## ABOUT THIS EXERCISE
Only the lines holding the string "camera" are needed; copy each of them from the data.

## MATERIAL FOR THIS TASK

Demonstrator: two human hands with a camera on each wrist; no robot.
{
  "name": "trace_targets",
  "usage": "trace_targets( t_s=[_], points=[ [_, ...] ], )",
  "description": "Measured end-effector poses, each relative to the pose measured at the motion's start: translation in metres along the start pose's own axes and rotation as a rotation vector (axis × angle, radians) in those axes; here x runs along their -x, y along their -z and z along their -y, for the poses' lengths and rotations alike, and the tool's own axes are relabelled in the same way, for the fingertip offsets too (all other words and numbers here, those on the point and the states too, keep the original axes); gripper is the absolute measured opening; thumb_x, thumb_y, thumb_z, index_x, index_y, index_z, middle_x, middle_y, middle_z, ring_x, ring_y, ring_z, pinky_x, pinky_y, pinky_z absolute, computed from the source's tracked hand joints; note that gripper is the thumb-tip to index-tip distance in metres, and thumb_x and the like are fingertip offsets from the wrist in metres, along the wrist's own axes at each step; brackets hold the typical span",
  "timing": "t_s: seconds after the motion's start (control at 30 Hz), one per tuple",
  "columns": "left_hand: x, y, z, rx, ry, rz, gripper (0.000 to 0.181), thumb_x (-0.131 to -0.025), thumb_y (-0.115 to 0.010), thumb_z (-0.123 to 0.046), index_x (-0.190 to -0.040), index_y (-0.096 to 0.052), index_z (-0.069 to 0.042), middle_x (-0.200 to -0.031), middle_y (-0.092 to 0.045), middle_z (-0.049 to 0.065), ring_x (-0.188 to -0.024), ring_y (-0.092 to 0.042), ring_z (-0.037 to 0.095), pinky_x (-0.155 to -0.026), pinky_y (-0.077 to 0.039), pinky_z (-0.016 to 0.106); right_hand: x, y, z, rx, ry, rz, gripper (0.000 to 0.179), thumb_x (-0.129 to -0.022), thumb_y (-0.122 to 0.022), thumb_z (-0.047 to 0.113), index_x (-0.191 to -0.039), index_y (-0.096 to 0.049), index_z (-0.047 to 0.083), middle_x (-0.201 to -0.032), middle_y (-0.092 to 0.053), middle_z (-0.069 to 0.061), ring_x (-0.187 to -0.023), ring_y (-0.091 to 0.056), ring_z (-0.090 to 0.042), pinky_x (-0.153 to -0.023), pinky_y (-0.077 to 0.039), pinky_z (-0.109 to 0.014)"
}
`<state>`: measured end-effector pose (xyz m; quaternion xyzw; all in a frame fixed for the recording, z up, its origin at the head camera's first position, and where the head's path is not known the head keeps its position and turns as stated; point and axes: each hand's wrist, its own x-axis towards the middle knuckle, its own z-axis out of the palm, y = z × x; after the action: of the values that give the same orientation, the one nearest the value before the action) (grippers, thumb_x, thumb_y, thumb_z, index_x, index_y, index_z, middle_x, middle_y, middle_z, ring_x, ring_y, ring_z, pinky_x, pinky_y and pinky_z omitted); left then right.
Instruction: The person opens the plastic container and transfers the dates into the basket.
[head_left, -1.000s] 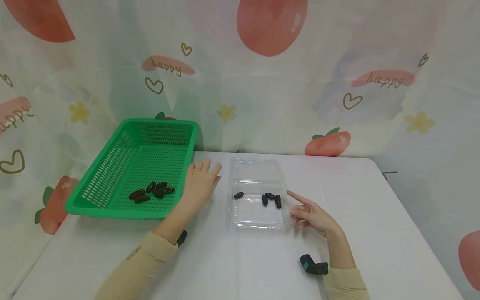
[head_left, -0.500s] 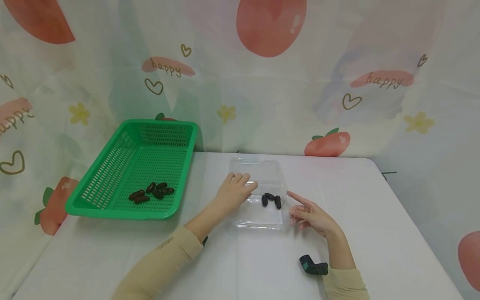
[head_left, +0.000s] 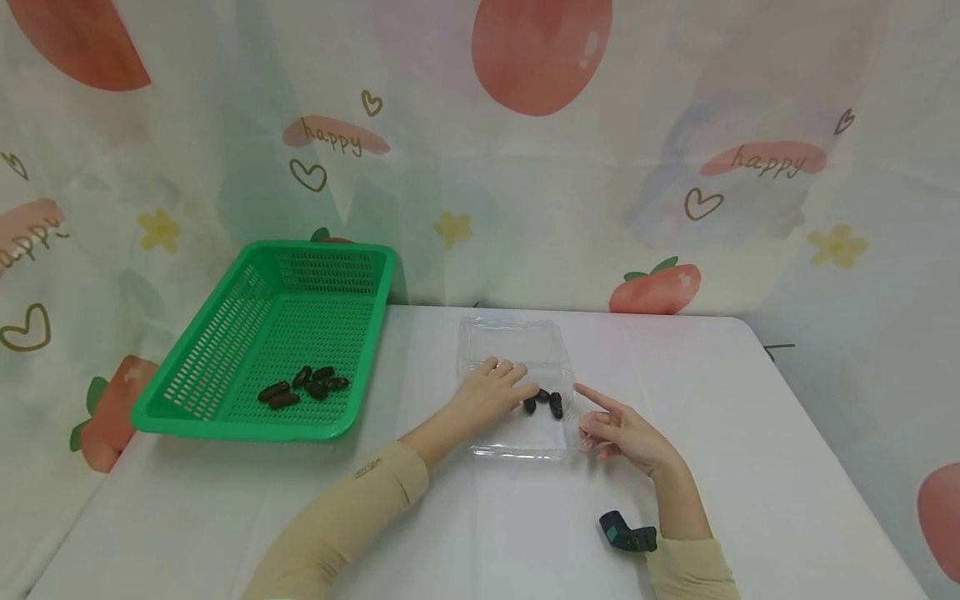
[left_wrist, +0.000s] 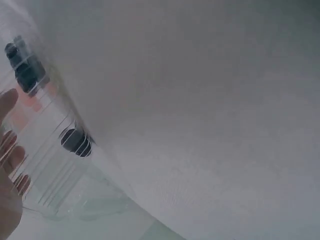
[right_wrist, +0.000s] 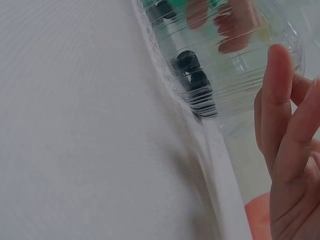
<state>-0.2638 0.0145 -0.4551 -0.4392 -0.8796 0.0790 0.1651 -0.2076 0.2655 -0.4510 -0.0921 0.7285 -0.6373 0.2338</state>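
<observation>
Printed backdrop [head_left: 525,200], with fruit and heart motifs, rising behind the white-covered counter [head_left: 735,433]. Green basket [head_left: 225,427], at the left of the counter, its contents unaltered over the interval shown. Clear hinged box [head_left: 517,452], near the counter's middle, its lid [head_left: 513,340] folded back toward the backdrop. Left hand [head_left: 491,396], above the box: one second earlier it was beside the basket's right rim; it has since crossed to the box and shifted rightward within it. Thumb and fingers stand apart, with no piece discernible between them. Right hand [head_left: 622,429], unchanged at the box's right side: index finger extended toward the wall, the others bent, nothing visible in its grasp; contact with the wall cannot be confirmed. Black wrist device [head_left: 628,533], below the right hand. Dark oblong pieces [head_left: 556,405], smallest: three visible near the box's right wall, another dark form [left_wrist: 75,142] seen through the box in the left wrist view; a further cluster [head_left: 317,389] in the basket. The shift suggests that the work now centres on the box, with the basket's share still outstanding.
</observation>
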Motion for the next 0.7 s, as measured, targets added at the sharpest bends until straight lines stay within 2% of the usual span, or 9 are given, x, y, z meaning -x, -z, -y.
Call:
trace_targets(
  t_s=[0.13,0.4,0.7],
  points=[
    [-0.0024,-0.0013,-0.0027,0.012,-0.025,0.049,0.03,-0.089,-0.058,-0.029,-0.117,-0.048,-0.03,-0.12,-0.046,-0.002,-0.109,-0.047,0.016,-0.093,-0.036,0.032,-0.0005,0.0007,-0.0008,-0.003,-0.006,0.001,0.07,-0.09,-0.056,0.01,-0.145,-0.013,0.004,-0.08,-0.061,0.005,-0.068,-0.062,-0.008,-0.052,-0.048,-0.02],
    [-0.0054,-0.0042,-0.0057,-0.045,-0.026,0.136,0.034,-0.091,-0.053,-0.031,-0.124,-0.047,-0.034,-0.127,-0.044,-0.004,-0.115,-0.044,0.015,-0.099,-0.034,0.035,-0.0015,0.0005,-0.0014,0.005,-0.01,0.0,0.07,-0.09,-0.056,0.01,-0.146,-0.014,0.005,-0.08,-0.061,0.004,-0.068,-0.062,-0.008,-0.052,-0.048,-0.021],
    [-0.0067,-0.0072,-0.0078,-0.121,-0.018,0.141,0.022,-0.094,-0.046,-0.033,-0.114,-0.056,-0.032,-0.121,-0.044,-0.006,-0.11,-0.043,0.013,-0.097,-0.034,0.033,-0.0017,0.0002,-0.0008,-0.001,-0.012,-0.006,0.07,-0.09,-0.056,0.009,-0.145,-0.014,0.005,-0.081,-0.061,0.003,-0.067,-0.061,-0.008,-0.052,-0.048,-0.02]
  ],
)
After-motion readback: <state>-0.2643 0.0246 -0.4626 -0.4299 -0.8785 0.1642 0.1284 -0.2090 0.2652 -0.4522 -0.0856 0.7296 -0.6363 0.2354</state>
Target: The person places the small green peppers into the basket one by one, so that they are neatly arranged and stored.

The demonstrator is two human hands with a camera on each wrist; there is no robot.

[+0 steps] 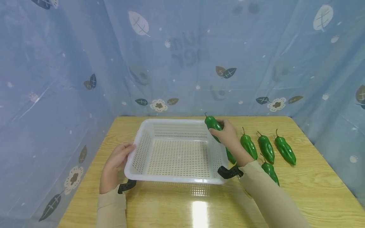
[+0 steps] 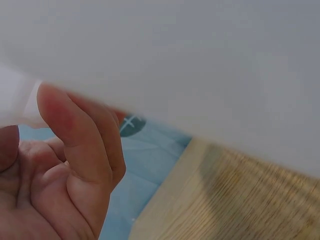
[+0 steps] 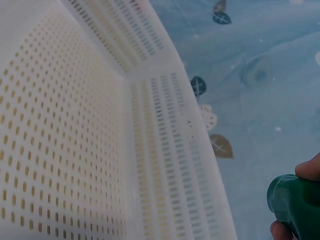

## TASK OUTPUT
Demonstrator: two human hands with a camera on each wrist; no robot.
`<state>`: measured end-effector pose (xyz m; quaternion xyzw; all in a frame fixed for the recording, z up, its origin at the head camera's first position, and where the head's path is not known the head keeps its position and turns as stated; point and axes: each hand's wrist, its own x-axis towards the middle knuckle, its own z-axis out of the palm, y = z × x; after the action: of the values that give the same orientation, the one nearest the value before the action) (grippers, thumb_x, thumb_y, thumb_z, index_x, index_y, index_z, middle_x, middle_y, middle_z, ring_x, ring_y, ring_z, pinky_x, pinky_y and pinky_z omitted); left then right.
The demonstrator is two human hands with a camera on each wrist; there is no robot.

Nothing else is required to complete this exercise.